Monday, May 16, 2005

Starting the service-time clock

Baseball Prospectus: Another consideration with a player like Marte is the question of starting his service-time clock. How much of a concern is that for you, given the budget constraints the Braves and every other team must face?

Schuerholz: It's never an issue for us. Maybe that's just because of my attitude--we always seem to have quality talent in the pipeline behind the guy whose time clock starts, behind the guy who's going to get more expensive than his quality of play demands. So we'll just put another player in that role. We have great confidence in our scouting and development program, that we have a very full pipeline of talented players. If they're good enough, there's really no problem--they'll earn their way into a starting spot.

I cringe when I hear or read talk that the Pirates should keep a player in the minors in part because that prevents the starting of his service-time clock. Such talk, for example, was bandied about as a reason to keep back Zach Duke coming out of March. The real reason not to promote Duke was Dave Williams, who has been great in the fifth-starter role. Even if not starting the clock is so important, which I don't believe, then I don't understand what Littlefield would have to gain by acknowledging that this is a factor. It's cheap and whiny and repels me. Maybe he didn't acknowledge it; I don't know; I don't care to research it. It was most certainly mentioned as a factor in the Duke decision by various journalists and folks in the know. And I don't recall Littlefield refuting the speculation the way I thought he should. If I was the GM and someone asked me that same question Jonah Keri asked the Atlanta GM about Andy Marte, I'd say, "Hell no" and a bunch more unprintable words.

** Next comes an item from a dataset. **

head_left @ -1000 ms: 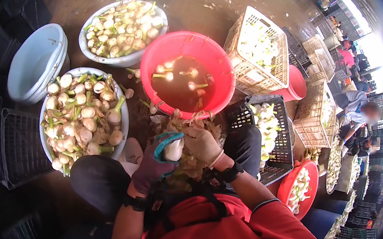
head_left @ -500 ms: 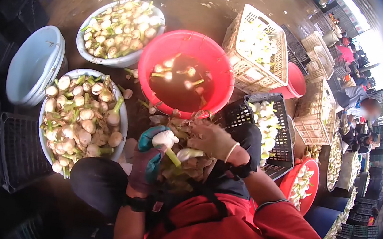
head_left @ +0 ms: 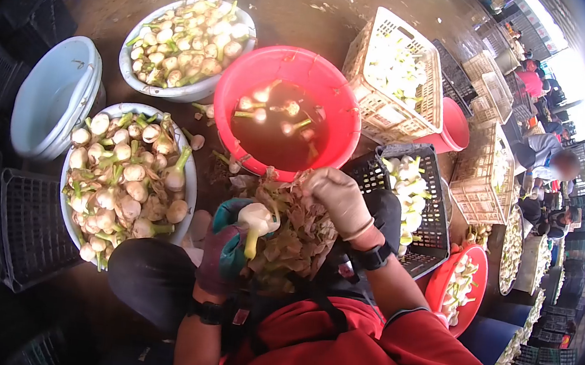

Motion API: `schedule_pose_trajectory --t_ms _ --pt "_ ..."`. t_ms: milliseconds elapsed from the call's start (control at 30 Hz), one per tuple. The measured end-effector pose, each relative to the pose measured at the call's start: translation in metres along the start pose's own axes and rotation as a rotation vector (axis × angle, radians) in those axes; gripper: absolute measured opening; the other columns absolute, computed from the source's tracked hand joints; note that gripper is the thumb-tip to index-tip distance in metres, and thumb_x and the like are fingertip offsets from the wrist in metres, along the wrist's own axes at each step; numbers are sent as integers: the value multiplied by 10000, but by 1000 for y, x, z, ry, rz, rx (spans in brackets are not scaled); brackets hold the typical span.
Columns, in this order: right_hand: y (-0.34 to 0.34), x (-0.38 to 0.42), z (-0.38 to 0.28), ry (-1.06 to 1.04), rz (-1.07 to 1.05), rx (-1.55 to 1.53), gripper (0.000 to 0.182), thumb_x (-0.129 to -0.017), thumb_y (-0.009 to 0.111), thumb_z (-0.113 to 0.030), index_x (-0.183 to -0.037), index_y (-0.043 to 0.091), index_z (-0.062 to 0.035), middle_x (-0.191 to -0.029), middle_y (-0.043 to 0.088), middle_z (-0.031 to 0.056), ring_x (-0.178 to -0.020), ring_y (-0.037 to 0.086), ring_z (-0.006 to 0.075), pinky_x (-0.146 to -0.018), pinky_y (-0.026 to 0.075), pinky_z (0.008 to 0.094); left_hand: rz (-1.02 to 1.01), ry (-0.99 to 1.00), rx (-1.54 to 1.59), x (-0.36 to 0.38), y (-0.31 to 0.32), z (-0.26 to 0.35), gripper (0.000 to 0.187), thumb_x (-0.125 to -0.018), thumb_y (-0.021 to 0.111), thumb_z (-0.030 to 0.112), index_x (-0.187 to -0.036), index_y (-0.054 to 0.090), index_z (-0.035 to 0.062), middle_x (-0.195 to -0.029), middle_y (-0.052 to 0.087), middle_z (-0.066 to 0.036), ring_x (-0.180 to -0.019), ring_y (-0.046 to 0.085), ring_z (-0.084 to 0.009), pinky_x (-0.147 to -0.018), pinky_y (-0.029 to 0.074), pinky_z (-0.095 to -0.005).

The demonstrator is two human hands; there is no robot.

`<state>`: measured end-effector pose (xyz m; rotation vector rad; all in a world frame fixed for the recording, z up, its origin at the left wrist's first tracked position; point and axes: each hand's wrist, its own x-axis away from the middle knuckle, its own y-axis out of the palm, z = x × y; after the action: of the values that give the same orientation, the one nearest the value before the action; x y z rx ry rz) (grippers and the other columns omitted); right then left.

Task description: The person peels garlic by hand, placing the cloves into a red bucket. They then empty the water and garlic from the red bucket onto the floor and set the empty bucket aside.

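My left hand (head_left: 222, 247), in a purple and teal glove, is wrapped round a white garlic bulb (head_left: 257, 216) whose green stem points down. My right hand (head_left: 340, 199), in a pale glove, is raised to the right of the bulb, apart from it. Its fingers are curled together at the edge of a pile of papery peels (head_left: 296, 244); whatever they pinch is too small to name. The peels lie between my knees, below a red tub (head_left: 226, 103) of brownish water with several bulbs in it.
Left are a full basin of bulbs (head_left: 191, 203), another full basin (head_left: 124, 66) and stacked blue basins (head_left: 50, 97). Right are a black crate (head_left: 438, 235), a cream crate (head_left: 393, 118) and a red basin (head_left: 475, 304). People, including one person (head_left: 545, 150), sit far right.
My right hand has moved up and right, away from the bulb. In my left hand the bulb has turned, so its stem points more directly down.
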<state>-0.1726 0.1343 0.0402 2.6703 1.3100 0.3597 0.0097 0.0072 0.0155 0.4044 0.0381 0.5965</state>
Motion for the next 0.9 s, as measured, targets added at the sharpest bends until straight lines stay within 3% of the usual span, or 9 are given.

What I also like here in Schuerholz's reply is the easy confidence. If you don't have it, learn to fake it. That's should be part of the job. And why can't any GM have this confidence? Under the current CBA, the team gets three years for the first million dollars. That's twenty-one dog years and even more baseball years. And in the next three years, the players make less in arbitration, in most cases, than they'd make as a free agent. I don't care how po' the Bucs are, I'll never think it's less than penny-wise, pound-foolish to countenance talk about the delaying of a promotion so a player will cost the team less in four or five years.

Schuerholz handles himself well in that interview, which I totally recommend, over at BP in their for-pay area. Since he's a GM, I know he's talking out the side of his mouth, but still it sounds good. If he runs for office when he gets bored with baseball, I think he'll do well.